Un compañero llevó a su familia madrileña y les encantó el sitio. «Nos pusieron la carne en salsa, la clásica». Pasé por la calle Gracia y vi la cola en la puerta del bar, en San Miguel Alta. Pensé en la carne en salsa y, por lo que sea, me puse en fila, como en un capítulo de Mr. Bean. Al ver que aquello no se movía, me fui. Odio las colas.
Al día siguiente, me acerqué a la hora de apertura, a la una del mediodía, pero la cola ya daba la vuelta a la esquina. Me fui cabreado y regresé veintitrés horas y cuarenta y cinco minutos después. Había cola y eso que las puertas estaban cerradas ,pero me quedé junto a la frase de la pared: «Te queda una hora».
Hay japoneses esperando. Y una familia de Albacete muy ilusionada. Una chica celebra su cumpleaños y su amiga le ha traído un libro. Un señor explica a sus amigos que el ayuno intermitente le va muy bien y que solo hace una comida al día, la cena. «Porque si me voy de tapeo suele ser por la noche», dice. Da la sensación de que vamos a subir a una atracción del Parque Warner.
Cuando abren las puertas, a las 13.17 –no faltaba una hora–, una alegre camarera manda a los clientes a sus mesas. Viste la camiseta oficial del bar, con los rostros de Enrique Morente, Lola Flores, Camarón y Paco de Lucía. Dentro huele a incienso y suenan marchas cofrades. La decoración semanasantera es abrumadora, parece un sitio totalmente distinto al que recordaba.
Conchi y Pedro, jubilados, vienen habitualmente. «Lo de la cola empezó con la pandemia y se quedó. Parece que les va bien porque así pueden organizar las mesas.
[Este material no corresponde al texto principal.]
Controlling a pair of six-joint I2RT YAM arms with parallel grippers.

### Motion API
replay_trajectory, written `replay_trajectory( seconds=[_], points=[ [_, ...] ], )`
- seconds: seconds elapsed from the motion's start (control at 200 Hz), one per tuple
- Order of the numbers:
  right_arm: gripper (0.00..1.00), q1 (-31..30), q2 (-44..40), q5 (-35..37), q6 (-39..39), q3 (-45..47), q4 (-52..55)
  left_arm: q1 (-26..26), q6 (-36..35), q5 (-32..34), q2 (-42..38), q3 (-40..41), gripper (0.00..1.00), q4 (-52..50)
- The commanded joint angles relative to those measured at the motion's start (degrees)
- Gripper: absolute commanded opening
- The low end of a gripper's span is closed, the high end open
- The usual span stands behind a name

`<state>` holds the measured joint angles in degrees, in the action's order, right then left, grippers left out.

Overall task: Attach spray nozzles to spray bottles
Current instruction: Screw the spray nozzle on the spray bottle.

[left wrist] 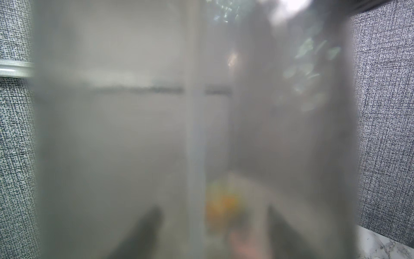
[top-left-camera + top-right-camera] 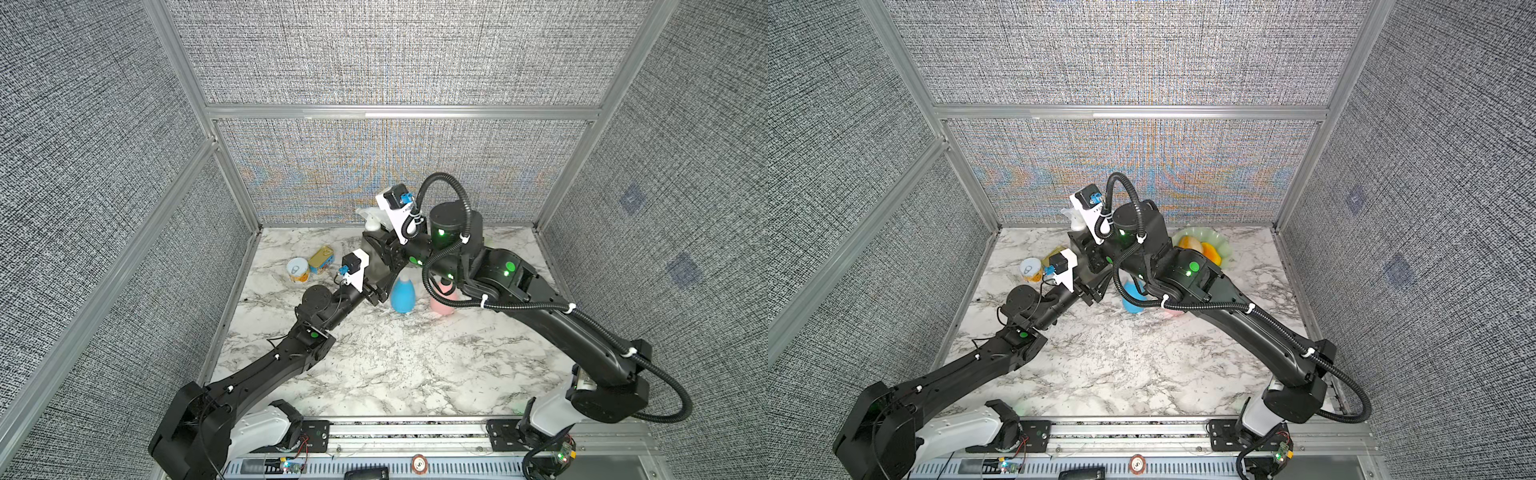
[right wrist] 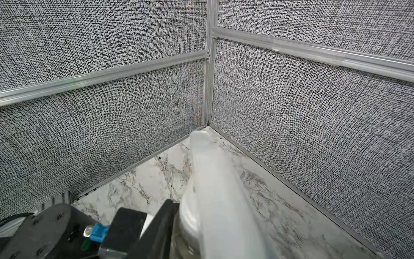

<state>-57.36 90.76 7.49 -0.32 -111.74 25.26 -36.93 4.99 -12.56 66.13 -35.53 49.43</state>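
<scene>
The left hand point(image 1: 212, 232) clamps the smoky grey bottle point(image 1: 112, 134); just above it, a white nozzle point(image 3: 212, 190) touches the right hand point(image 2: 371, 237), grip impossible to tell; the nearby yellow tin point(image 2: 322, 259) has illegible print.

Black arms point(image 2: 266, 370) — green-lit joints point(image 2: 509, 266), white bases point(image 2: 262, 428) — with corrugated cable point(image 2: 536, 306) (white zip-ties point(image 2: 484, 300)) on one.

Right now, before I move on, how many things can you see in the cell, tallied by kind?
Spray bottles: 3 (blue bottle, pink bottle, smoky grey bottle)
Spray nozzles: 1 in view (white nozzle); any others are hidden
Tin cans: 2 (round can, rectangular can)
Fruit bowl: 1
Total: 7
</scene>
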Motion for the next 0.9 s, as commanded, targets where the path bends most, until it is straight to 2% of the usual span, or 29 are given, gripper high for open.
replay_trajectory(
  seconds=[0.0, 0.11, 0.365, 0.425, 0.545, 0.63, 0.725, 0.895],
  points=[
    [0.34, -0.12, -0.02, -1.25, -0.97, 0.12, -2.40, -0.03, 0.28, -0.50, -0.13, -0.40, 0.61, 1.20],
    [0.26, -0.13, 0.38, -1.71, -1.28, 0.71, -2.40, 0.01, 0.16, -0.42, -0.20, -0.52, 0.61, 1.02],
    [0.18, -0.68, 0.34, -0.23, -5.16, 4.60, -5.30, 0.01, -0.42, 0.34, -0.17, -0.88, 0.61, -0.02],
    [0.16, -1.72, 0.51, 4.11, -6.47, 5.64, -6.47, 0.01, -0.80, 0.89, -0.21, -0.95, 0.60, -0.38],
    [0.11, -5.64, 1.96, 20.62, -10.01, 6.93, -8.90, 0.01, -1.22, 2.75, -0.05, -1.06, 0.59, -0.82],
    [0.08, -8.94, 3.14, 31.99, -10.77, 9.44, -14.45, 0.01, -1.49, 4.11, 0.11, -0.90, 0.58, -0.69],
    [0.06, -11.86, 5.71, 40.67, -9.77, 11.10, -21.24, 0.01, -1.76, 5.61, 0.06, -0.69, 0.58, -0.58],
    [0.06, -13.95, 11.27, 45.38, -7.31, 7.97, -27.26, 0.01, -2.59, 8.08, -0.16, -0.24, 0.58, -0.34]
  ],
)
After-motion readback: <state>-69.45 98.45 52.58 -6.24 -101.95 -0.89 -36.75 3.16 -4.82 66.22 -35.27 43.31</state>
Lo de los santos ha ido creciendo poco a poco... La verdad es que Antonio y Erica, los dueños, son apañaísimos». Los turistas alucinan y no dejan de apuntar con el móvil al ecosistema granaíno: las fotografías de García Lorca, los cuadros del Paseo de los Tristes, los carteles de Semana Santa, la camiseta del Granada CF... todo les fascina.
Las bebidas y las tapas caen al unísono en todas las mesas del bar, parece una coreografía más propia del teatro. La carne en salsa, cinco años y tres colas después, me sabe a vieja normalidad. Aunque no lo sea.